Sequence is defined in the following way:
$x_1 = \frac{2}{3}$, $x_{2n+1} = \frac{x_{2n}}{3} + \frac{2}{3} $, $x_{2n} = \frac{x_{2n-1}}{3}$
I need to show that the sequence is bounded, i.e $0<x_{n}<1$, and it does not converge. This is what I have done so far:
I have separated odd and even elements as the following subsequences:
$x_{2n+1} = \frac{x_{2n-1}}{9} + \frac{2}{3} $
$x_{2n} = \frac{x_{2n-2}}{9} + \frac{2}{9} $
And I have found that $x_{2n+1} \to \frac{3}{4} $ and $x_{2n} \to \frac{1}{4} $
I know that $x_n$ is divergent, as the subsequential limits are not equal, but I have trouble showing that:
- $x_n$ is bounded from above. Do I need to look at subsequences separately and show that they are monotone or do I need to somehow estimate $x_n$?

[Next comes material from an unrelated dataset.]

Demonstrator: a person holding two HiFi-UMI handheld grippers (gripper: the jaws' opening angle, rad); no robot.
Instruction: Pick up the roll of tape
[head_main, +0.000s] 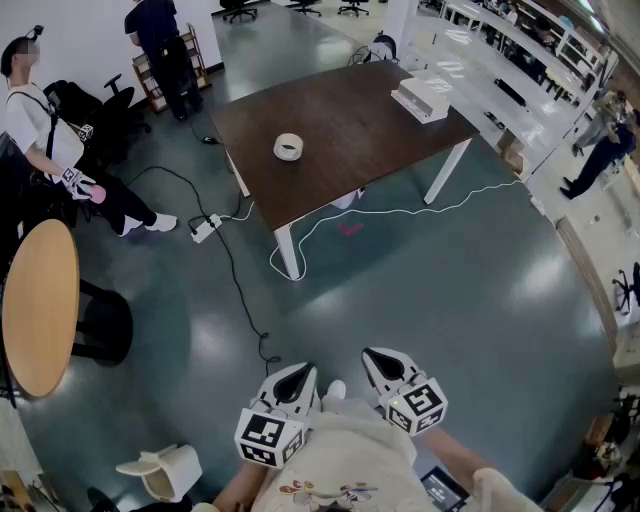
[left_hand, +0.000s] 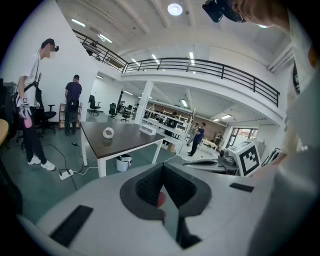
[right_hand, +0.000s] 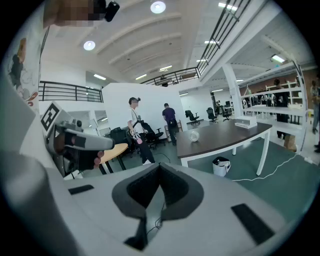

- Showing that $x_{2n}$ and $x_{2n+1}$ are convergent
We know that $$x_1=\dfrac{2}{3}\\x_{2n+1}=\dfrac{x_{2n}}{3}+\dfrac{2}{3}\qquad\qquad (I)\\x_{2n-1}=\dfrac{x_{2n-2}}{3}+\dfrac{2}{3}\qquad\qquad (II)\\x_{2n}=\dfrac{x_{2n-1}}{3}\qquad\qquad (III)$$by substituting $(II)$ in $(III)$ and $(III)$ in $(I)$ we respectively obtain$$x_{2n}=\dfrac{x_{2n-2}+2}{9}\\x_{2n+1}=\dfrac{x_{2n-1}+6}{9}$$which yields to $x_{2n}\to \dfrac{1}{4}$ and $x_{2n+1}\to \dfrac{3}{4}$ using $\epsilon-\delta$ approach (check it!) and $x_n$ is divergent.
For showing boundedness using induction, note that $0<x_1<1$. Also if $0<x_{2n}<1$ then $x_{2n+1}=0<\dfrac{2}{3}<\dfrac{x_{2n}+2} {3}<1$ and if $0<x_{2n+1}<1$ then $0<x_{2n+2}=0<\dfrac{x_{2n+1}}{3}<\dfrac{1}{3}<1$ which yields to $0<x_n<1$.